This is a brief historical recap of the San Francisco 49ers' 1986 season. Following the disappointment of the frustrating 1985 season, how would the 49ers respond in 1986? What exactly did Bill Walsh do in the draft that made it stand out even against a history of great drafting? With Joe Montana's career on the line, what would come of the team? And why, exactly, haven't I figured out how to fill the gap left by the now defunct Player Profile?





Opponent's Record:

Sept. 7

@ Tampa Bay Buccaneers

W: 31-7



Sept. 14

@ Los Angeles Rams

L: 13-16



Sept. 21

New Orleans Saints

W: 17-26



Sept. 28

@ Miami Dolphins

W: 31-16



Oct. 5

Indianapolis Colts

W: 14-35



Oct. 12

Minnesota Vikings

L: 27-24



Oct. 19

@ Atlanta Falcons

T: 10-10



Oct. 26

@ Green Bay Packers

W: 31-17



Nov. 2

@ New Orleans Saints

L: 10-23



Nov. 9

St. Louis Cardinals

W: 17-43



Nov. 17

@ Washington Redskins

L: 6-14



Nov. 23

Atlanta Falcons

W: 0-20



Dec. 1

New York Giants

L: 21-17



Dec. 7

New York Jets

W: 10-24



Dec. 14

@ New England Patriots

W: 29-24



Dec. 19

Los Angeles Rams

W: 14-24




Jan. 4

@ New York Giants

L: 3-49



Head Coach:
Bill Walsh

Key Losses: WR Freddie Solomon, HB Joe Cribbs, FS Dwight Hicks, FB Earl Cooper, DE Fred Dean

Key Additions: DB Tim McKyer, DB Don Griffin, OLB Charles Haley, FB Tom Rathman, DE Larry Roberts, T Stave Wallace, WR John Taylor, DE Kevin Fagan

In 1986, the NFL continued to push further and further into the world of modern technology. The league adopted an instant replay rule by which an independent official in a booth would stop the game to review crucial or controversial plays. Only this official could decide which plays were reviewed, and he could take as much time as he wanted to review them. When he made his ruling, he would radio to the field officials, who would announce the call. The system was innovative and state-of-the-art, but it was also new, and deeply flawed. The most glaring flaw would emerge often over the next few years, as game after game suffered obnoxiously long delays at the whim of this special official.

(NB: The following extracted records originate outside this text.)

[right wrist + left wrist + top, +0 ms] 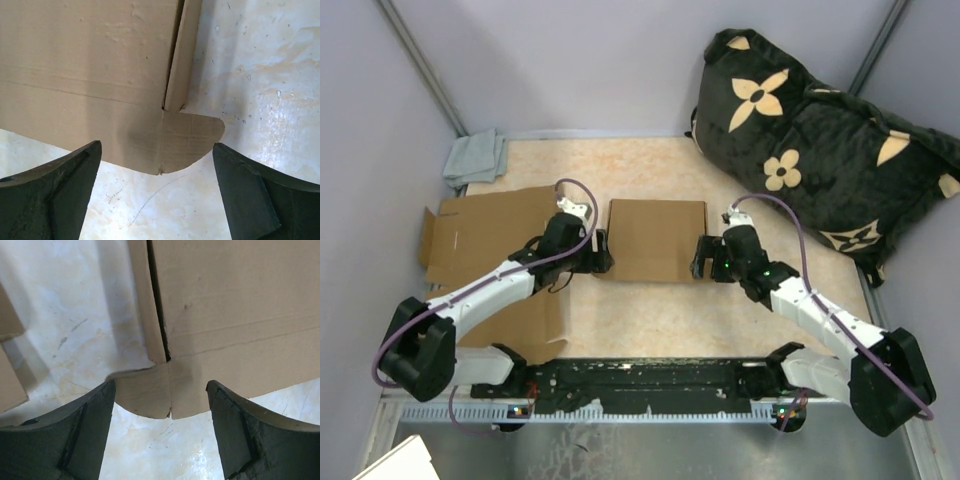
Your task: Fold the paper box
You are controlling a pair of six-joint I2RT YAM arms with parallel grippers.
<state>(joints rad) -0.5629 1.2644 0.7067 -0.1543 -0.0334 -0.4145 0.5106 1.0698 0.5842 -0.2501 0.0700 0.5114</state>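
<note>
— How is the surface described?

— A table (650,320) with a pale, beige, marbled top is seen, scuffed and faintly scratched in the wrist views. It is closed in by plain lavender walls (580,60) on the left, far and right sides, and slanted metal posts (420,65) are seen at the far corners. A black rail (650,378) is fixed along the near edge, where the arm bases are mounted.

— What is laid on it?

— The paper box (656,240) is found flat in the middle of the table, between the two arms. A flat cardboard sheet (490,240) is spread to its left, partly under the left arm. A grey cloth (477,158) is bunched in the far left corner, and a dark cushion (820,150) with cream flower shapes is propped at the far right.

— How are the grippers held?

— The left gripper (600,252) is placed at the box's left edge, its fingers spread wide; in its wrist view a rounded corner flap is seen between them, unclamped. The right gripper (702,257) is placed at the right edge, likewise spread apart, with the matching flap seen between its fingers and nothing gripped.
</note>
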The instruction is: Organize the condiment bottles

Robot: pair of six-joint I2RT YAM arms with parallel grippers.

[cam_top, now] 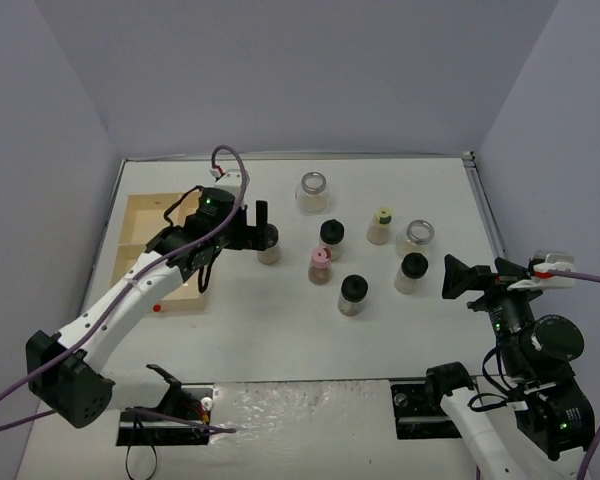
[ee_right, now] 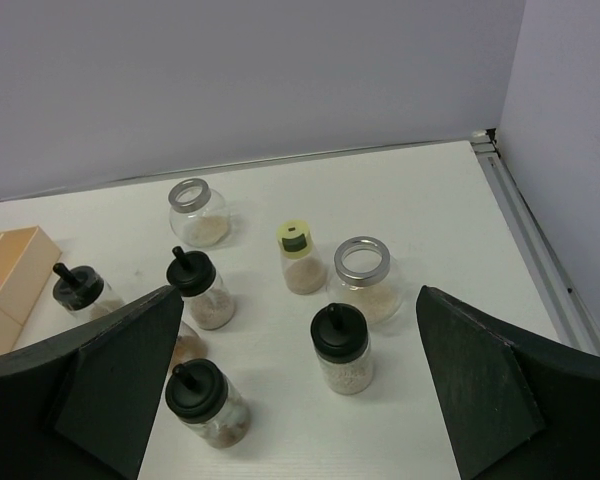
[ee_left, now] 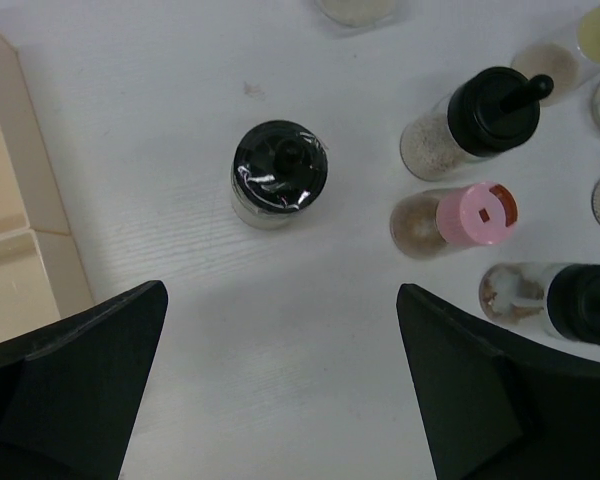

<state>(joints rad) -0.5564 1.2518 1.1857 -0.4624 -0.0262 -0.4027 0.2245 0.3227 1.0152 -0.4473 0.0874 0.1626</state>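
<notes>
Eight small jars stand mid-table. A black-capped jar (cam_top: 268, 243) stands apart at the left; in the left wrist view this jar (ee_left: 278, 172) stands upright ahead of the jaws, untouched. My left gripper (cam_top: 257, 228) (ee_left: 282, 292) is open and empty above it. The others are a pink-capped jar (cam_top: 320, 265), three black-capped jars (cam_top: 331, 235) (cam_top: 352, 293) (cam_top: 413, 270), a yellow-green-capped jar (cam_top: 381, 225) and two silver-lidded jars (cam_top: 312, 190) (cam_top: 417, 238). My right gripper (cam_top: 452, 275) (ee_right: 300, 295) is open and empty, raised to the right of the group.
A pale wooden compartment tray (cam_top: 140, 215) lies at the left, under the left arm; its corner shows in the right wrist view (ee_right: 10, 262). Purple walls enclose the table. A metal rail (cam_top: 485, 205) runs along the right edge.
</notes>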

The 49ers were also in something of a transition period. It's strange to say about a team that won the Super Bowl two years earlier and made the playoffs the year before, but the 49ers were actively rebuilding by 1986. The offense, as it had been, was in fantastic shape. Even with the retirement of Freddie Solomon and the decline of Wendell Tyler, it was likely to continue to be in fantastic shape as long as Joe Montana, Jerry Rice, Roger Craig, Dwight Clark, Randy Cross, Bubba Paris, and an assortment of role players and developing talent continued to produce anywhere near the level that they were so clearly capable of. And since the unit was fairly young as a group, any fears to the contrary were strictly irrational.

Where problems were cropping up was the defense. The 49ers defense had been exposed in 1985. After facing a small amount of turnover the previous offseason and a number of key injuries during the season, the need for youth and depth on the defense was made plainly obvious. And the problems were only getting worse. Eric Wright was continuing to struggle with an injury he suffered toward the end of 1985.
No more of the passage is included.